◆ Data provided ◆
__________________________________________________

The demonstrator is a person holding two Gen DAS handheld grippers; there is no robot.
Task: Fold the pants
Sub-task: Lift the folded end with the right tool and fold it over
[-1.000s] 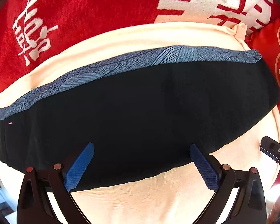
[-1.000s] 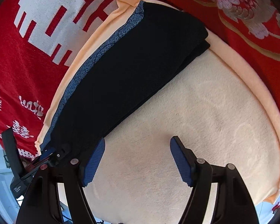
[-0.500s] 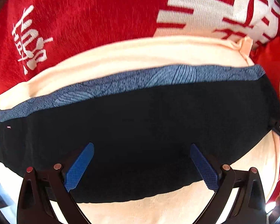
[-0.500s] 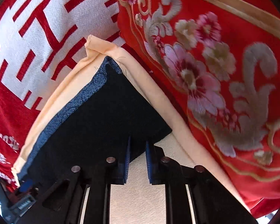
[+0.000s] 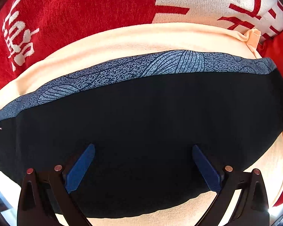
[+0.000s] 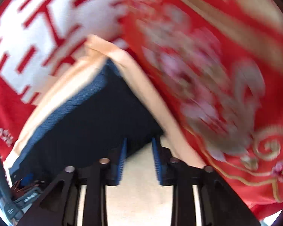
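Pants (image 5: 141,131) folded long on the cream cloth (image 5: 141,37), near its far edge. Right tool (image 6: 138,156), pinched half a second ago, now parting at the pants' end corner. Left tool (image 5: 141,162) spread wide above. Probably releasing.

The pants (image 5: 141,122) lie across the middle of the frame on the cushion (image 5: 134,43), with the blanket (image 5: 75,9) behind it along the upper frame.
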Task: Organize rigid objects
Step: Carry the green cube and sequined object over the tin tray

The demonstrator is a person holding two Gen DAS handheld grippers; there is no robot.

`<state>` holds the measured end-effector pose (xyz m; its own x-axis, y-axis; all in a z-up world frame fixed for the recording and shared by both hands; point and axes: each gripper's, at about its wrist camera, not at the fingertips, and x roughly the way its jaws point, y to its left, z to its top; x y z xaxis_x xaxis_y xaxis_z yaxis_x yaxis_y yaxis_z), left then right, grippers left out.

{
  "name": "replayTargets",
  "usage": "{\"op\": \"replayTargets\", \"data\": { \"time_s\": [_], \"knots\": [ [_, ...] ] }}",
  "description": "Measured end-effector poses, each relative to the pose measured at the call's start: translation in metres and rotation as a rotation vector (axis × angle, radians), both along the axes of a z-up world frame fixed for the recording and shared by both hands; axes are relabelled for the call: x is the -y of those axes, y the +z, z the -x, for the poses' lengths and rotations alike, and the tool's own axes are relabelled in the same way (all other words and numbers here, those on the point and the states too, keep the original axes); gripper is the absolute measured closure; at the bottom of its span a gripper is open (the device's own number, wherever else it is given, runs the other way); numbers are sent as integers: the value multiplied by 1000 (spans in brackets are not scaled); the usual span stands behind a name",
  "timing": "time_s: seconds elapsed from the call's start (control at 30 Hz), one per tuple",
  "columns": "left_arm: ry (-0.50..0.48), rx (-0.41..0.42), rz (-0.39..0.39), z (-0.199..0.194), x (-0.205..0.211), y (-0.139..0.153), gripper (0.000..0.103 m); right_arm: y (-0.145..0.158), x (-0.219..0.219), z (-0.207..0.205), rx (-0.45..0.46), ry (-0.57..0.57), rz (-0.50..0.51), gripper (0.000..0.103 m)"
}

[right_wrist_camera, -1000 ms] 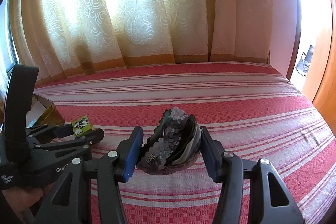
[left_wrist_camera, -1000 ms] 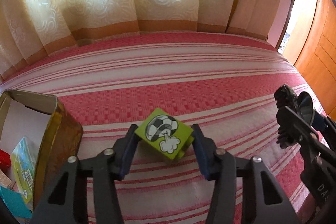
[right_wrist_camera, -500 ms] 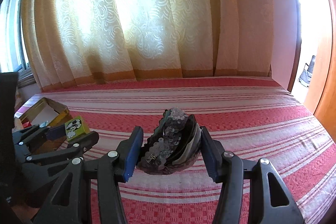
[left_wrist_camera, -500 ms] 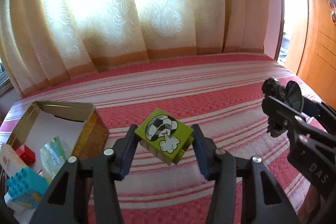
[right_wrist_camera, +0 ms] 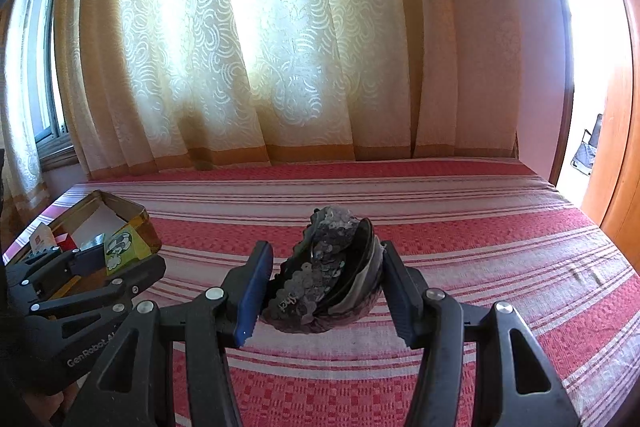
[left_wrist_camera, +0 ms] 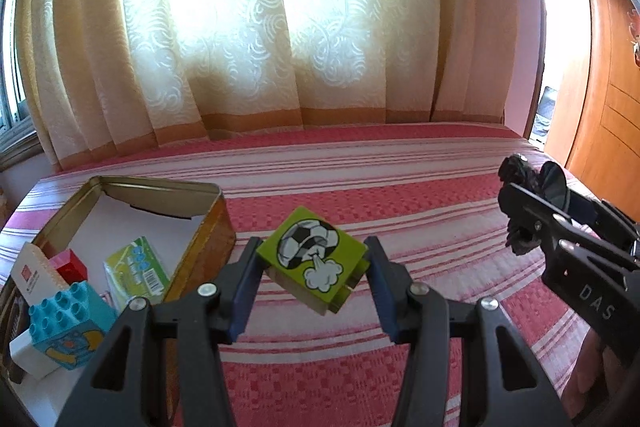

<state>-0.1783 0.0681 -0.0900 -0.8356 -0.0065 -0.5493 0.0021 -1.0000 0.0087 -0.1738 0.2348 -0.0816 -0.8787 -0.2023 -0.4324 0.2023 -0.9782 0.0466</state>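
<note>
Risk sits mainly with the green football block [left_wrist_camera: 312, 261], pinched tilted, corner-on, in the left gripper [left_wrist_camera: 314, 277] at frame centre above the striped bed [left_wrist_camera: 420, 195]; a jolt could twist it loose short of the tin box [left_wrist_camera: 208, 227] at lower left. The right gripper [right_wrist_camera: 322, 287] is clamped on a dark sequined piece [right_wrist_camera: 320, 279] whose curved shape may slide. The tin already holds a blue studded block [left_wrist_camera: 66, 323], a red block [left_wrist_camera: 72, 267], a green packet [left_wrist_camera: 136, 271] and a white carton [left_wrist_camera: 34, 277].
</note>
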Motion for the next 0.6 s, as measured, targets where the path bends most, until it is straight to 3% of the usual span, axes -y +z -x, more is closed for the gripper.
{"op": "replayTargets", "data": {
  "time_s": [0.27, 0.6],
  "knots": [
    [3, -57, 46, -17, -5, 8, 52, 4, 8, -12, -33, 11, -22, 47],
    [5, -69, 24, -26, 1, 10, 52, 6, 15, -22, -63, 20, -47, 47]
  ]
}}
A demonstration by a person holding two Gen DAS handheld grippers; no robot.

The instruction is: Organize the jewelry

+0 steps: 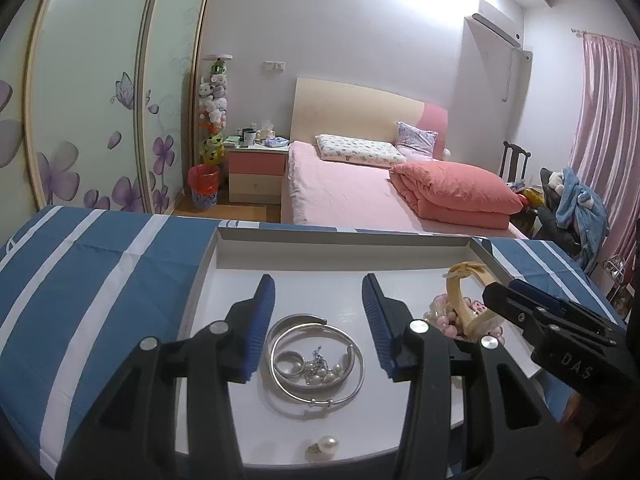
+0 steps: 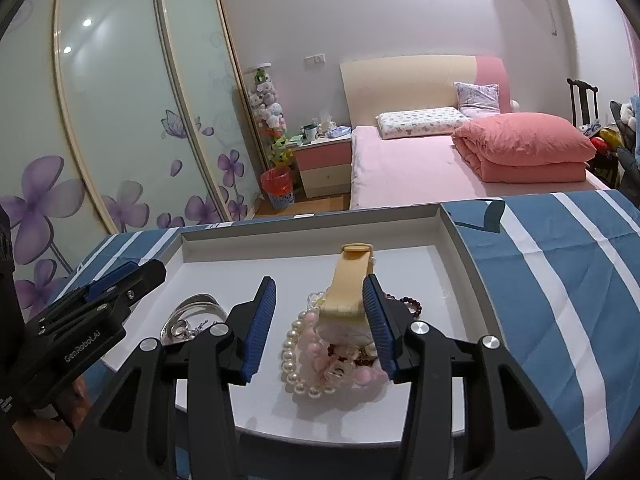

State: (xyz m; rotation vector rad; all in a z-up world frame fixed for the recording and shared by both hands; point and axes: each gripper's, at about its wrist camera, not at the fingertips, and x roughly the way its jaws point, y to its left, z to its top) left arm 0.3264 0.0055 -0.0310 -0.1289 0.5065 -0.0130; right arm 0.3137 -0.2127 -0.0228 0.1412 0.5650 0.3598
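Both claws were black plastic with ribbed blue pads and round silver screw heads at the pivots. The left claw carried white "GenRobot.AI" lettering on its side; the right claw showed embossed "DAS". A bare fingertip showed under each.

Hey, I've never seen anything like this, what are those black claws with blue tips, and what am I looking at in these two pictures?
Each claw is a hand-held gripper that a person carries, with a camera looking along its fingers. One picture comes from the left hand-held gripper, the other from the right hand-held gripper. Both hover over a white tray on a blue striped cloth, with a bedroom behind. The left one frames silver bangles and a pearl earring. The right one frames a yellow-strapped watch lying on a pearl bracelet and pink beads. Both stand open, holding nothing.
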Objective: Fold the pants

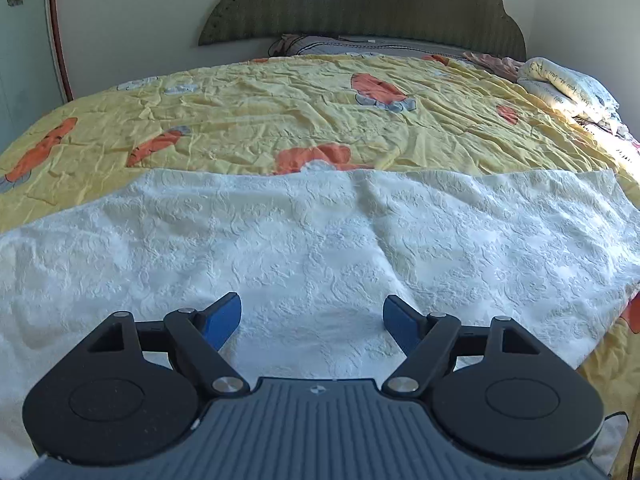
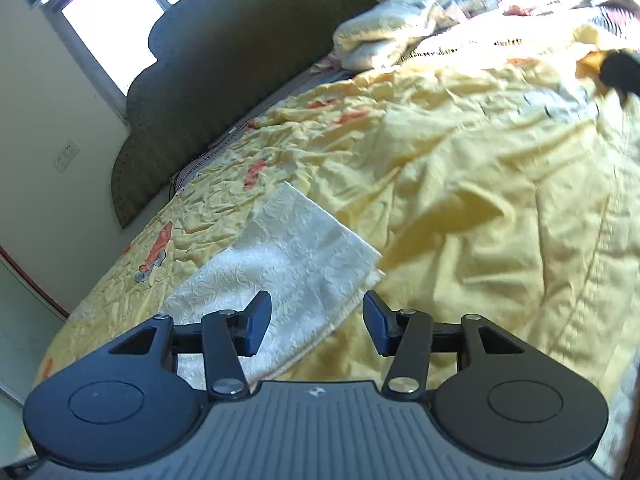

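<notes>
The white textured pants (image 1: 320,240) lie flat across my yellow bedspread (image 1: 260,120) — near the bed's foot. My left gripper (image 1: 312,320) hovers over them, jaws spread, empty; my right gripper (image 2: 317,326) — also released — at their edge.

White pants (image 1: 320,240): cloth with a raised, embossed pattern, matt. Yellow bedspread (image 1: 280,120): thin crumpled cloth. Headboard (image 1: 360,4): ribbed green upholstery. Left gripper (image 1: 312,322): matt black plastic arms, shiny metal pivots, smooth blue pads (image 1: 222,322)
</notes>
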### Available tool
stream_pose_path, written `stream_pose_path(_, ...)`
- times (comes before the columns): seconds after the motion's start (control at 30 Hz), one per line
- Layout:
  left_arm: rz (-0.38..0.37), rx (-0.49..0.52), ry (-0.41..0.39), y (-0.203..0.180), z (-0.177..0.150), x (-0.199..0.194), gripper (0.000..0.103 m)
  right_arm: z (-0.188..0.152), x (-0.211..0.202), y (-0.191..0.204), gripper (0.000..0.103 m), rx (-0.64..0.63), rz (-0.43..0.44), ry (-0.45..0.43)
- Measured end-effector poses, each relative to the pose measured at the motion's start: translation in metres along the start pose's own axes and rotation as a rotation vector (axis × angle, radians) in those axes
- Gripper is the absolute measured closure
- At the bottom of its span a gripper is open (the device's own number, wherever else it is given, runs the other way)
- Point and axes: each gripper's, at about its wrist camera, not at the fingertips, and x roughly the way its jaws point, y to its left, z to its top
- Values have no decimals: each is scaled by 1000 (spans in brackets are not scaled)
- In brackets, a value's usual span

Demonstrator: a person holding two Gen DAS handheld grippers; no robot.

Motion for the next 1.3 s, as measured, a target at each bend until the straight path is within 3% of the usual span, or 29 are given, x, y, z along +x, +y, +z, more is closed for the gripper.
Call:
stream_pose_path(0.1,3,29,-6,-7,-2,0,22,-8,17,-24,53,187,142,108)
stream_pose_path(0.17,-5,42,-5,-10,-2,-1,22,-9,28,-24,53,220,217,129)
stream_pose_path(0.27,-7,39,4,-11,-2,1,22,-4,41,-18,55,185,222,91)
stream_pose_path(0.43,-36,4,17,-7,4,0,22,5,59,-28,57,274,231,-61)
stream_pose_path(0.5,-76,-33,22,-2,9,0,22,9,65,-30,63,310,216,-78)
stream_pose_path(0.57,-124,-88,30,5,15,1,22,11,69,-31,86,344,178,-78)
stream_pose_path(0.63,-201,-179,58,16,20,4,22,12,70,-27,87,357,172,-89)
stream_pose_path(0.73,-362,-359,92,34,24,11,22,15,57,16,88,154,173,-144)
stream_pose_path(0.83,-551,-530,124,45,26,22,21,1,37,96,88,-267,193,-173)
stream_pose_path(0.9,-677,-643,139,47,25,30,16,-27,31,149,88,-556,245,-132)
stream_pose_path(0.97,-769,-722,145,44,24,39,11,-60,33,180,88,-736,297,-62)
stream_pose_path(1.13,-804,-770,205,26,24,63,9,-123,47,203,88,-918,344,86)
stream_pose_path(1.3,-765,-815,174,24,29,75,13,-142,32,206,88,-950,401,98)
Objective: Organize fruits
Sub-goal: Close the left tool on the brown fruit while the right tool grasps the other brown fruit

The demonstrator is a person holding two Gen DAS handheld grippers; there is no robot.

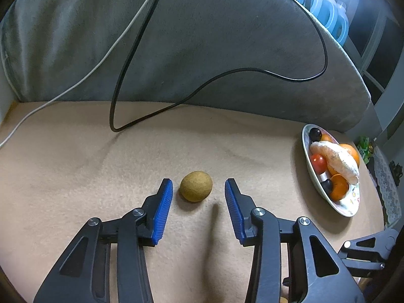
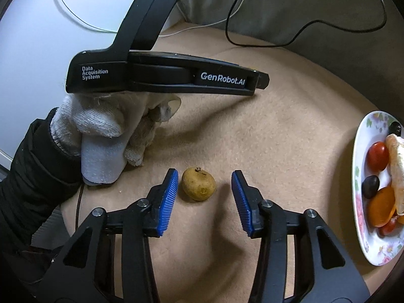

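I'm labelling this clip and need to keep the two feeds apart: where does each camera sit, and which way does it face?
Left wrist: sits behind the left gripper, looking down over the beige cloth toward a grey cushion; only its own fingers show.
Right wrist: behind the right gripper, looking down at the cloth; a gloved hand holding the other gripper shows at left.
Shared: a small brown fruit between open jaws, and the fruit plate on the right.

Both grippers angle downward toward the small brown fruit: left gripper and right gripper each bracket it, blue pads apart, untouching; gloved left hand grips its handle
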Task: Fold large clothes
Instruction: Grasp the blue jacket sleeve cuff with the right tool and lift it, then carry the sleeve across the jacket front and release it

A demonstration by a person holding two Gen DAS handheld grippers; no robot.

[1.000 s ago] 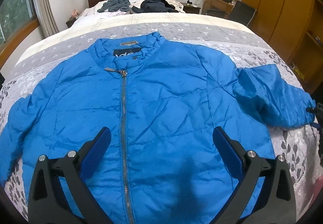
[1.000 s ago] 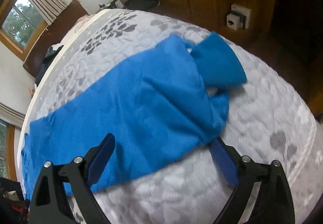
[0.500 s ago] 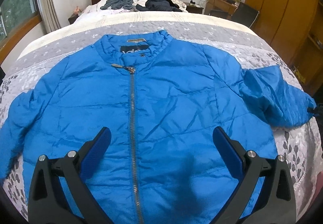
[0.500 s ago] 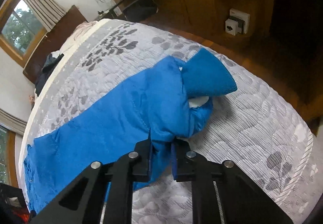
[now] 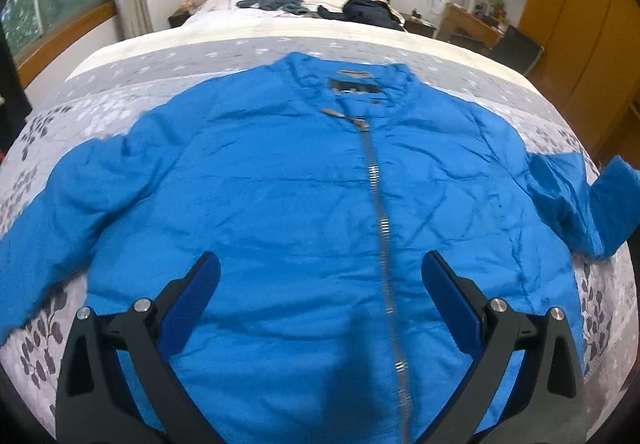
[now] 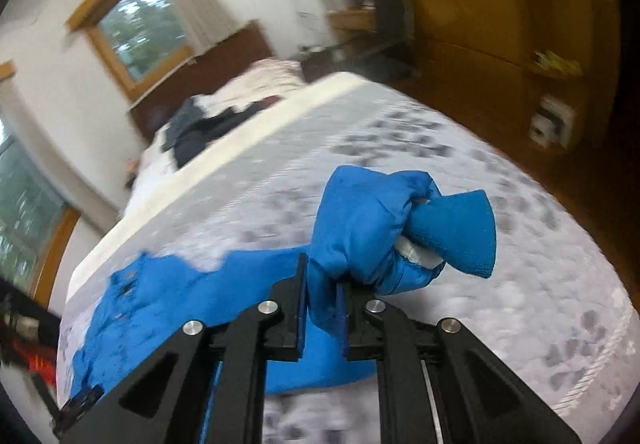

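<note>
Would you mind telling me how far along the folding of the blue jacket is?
Done: the jacket lies zipped and spread flat on the bed. In hand: the right gripper is clamped on the sleeve, bunched and raised off the quilt. The left gripper hovers open. Left: no fold has been laid yet, so practically all of them.

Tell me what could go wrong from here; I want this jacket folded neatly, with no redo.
The right hand-held gripper pinches only a bunched wad of sleeve near the cuff, so it may slip or land crumpled. The left hand-held gripper hangs open above the blue jacket, pinning nothing, so the body could drag across the quilt.
</note>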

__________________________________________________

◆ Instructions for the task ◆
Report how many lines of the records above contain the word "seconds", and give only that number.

◆ Result for this exercise ◆
2